■ What needs to be done: Transcribe the listing that follows exactly, from its first line to its last.
+ + +
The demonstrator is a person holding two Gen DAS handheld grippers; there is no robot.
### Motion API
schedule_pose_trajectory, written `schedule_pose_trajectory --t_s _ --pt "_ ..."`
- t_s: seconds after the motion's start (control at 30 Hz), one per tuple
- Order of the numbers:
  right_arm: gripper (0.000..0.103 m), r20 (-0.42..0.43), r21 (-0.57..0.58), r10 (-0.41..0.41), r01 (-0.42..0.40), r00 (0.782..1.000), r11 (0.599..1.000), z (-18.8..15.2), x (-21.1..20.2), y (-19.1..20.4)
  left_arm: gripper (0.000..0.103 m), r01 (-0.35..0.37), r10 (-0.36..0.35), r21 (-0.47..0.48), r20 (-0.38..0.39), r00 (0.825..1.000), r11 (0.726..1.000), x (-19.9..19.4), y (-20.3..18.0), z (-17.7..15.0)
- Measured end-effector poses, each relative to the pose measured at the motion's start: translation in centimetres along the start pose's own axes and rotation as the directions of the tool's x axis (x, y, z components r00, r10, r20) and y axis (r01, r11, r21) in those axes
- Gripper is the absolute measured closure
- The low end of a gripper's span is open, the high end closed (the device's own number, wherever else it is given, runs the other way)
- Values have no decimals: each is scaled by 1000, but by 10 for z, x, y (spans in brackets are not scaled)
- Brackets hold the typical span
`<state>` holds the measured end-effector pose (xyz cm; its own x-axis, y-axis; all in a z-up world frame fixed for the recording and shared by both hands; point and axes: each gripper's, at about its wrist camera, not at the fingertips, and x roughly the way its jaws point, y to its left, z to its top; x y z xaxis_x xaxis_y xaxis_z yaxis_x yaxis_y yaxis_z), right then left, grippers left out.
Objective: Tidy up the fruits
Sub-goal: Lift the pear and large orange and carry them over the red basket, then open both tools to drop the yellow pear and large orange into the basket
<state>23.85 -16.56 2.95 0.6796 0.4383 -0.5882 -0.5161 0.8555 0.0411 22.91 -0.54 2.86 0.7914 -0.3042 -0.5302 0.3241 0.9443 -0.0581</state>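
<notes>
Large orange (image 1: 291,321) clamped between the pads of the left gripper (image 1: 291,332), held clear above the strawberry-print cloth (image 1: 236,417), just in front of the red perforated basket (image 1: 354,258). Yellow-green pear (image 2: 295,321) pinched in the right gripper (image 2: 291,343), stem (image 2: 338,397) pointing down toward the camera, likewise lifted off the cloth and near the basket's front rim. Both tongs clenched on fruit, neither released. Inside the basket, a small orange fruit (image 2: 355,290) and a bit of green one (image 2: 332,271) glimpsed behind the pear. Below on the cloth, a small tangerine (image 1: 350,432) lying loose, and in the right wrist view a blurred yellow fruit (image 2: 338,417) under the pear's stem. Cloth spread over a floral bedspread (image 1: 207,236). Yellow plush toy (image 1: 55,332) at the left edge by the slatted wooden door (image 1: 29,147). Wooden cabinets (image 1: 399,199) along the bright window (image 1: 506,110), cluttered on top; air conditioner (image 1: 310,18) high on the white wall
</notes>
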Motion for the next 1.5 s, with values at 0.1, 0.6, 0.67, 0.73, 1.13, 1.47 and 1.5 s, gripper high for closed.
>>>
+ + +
■ Answer below:
The demonstrator is a person holding two Gen DAS handheld grippers; there is no robot.
### Motion API
schedule_pose_trajectory, written `schedule_pose_trajectory --t_s _ --pt "_ ..."`
- t_s: seconds after the motion's start (control at 30 Hz), one per tuple
- Order of the numbers:
  right_arm: gripper (0.000..0.103 m), r20 (-0.42..0.43), r21 (-0.57..0.58), r10 (-0.41..0.41), r01 (-0.42..0.40), r00 (0.782..1.000), r11 (0.599..1.000), z (-18.8..15.2), x (-21.1..20.2), y (-19.1..20.4)
  left_arm: gripper (0.000..0.103 m), r01 (-0.35..0.37), r10 (-0.36..0.35), r21 (-0.47..0.48), r20 (-0.38..0.39), r00 (0.825..1.000), r11 (0.726..1.000), x (-19.9..19.4), y (-20.3..18.0), z (-17.7..15.0)
- Measured end-effector poses, each relative to the pose measured at the motion's start: translation in centimetres along the start pose's own axes and rotation as the directions of the tool's x axis (x, y, z components r00, r10, r20) and y axis (r01, r11, r21) in those axes
- Gripper is the absolute measured closure
- The low end of a gripper's span is open, the high end closed (the device's own number, wherever else it is given, runs the other way)
- Values have no decimals: each is scaled by 1000, but by 10 for z, x, y (spans in brackets are not scaled)
- Brackets hold the typical span
`<state>` holds the measured end-effector pose (xyz cm; its own x-axis, y-axis; all in a z-up world frame fixed for the recording and shared by both hands; point and axes: each gripper's, at about its wrist camera, not at the fingertips, and x roughly the way its jaws point, y to its left, z to its top; x y z xaxis_x xaxis_y xaxis_z yaxis_x yaxis_y yaxis_z), right then left, grippers left out.
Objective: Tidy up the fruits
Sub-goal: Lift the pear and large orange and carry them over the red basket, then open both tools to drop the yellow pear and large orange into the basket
<state>23.85 -16.56 2.95 0.6796 0.4383 -0.5882 -0.5161 0.8555 0.0411 22.91 -0.54 2.86 0.7914 -0.3042 -0.5302 0.3241 0.9443 -0.0581</state>
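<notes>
Large orange (image 1: 291,321) clamped between the pads of the left gripper (image 1: 291,332), held clear above the strawberry-print cloth (image 1: 236,417), just in front of the red perforated basket (image 1: 354,258). Yellow-green pear (image 2: 295,321) pinched in the right gripper (image 2: 291,343), stem (image 2: 338,397) pointing down toward the camera, likewise lifted off the cloth and near the basket's front rim. Both tongs clenched on fruit, neither released. Inside the basket, a small orange fruit (image 2: 355,290) and a bit of green one (image 2: 332,271) glimpsed behind the pear. Below on the cloth, a small tangerine (image 1: 350,432) lying loose, and in the right wrist view a blurred yellow fruit (image 2: 338,417) under the pear's stem. Cloth spread over a floral bedspread (image 1: 207,236). Yellow plush toy (image 1: 55,332) at the left edge by the slatted wooden door (image 1: 29,147). Wooden cabinets (image 1: 399,199) along the bright window (image 1: 506,110), cluttered on top; air conditioner (image 1: 310,18) high on the white wall
</notes>
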Motion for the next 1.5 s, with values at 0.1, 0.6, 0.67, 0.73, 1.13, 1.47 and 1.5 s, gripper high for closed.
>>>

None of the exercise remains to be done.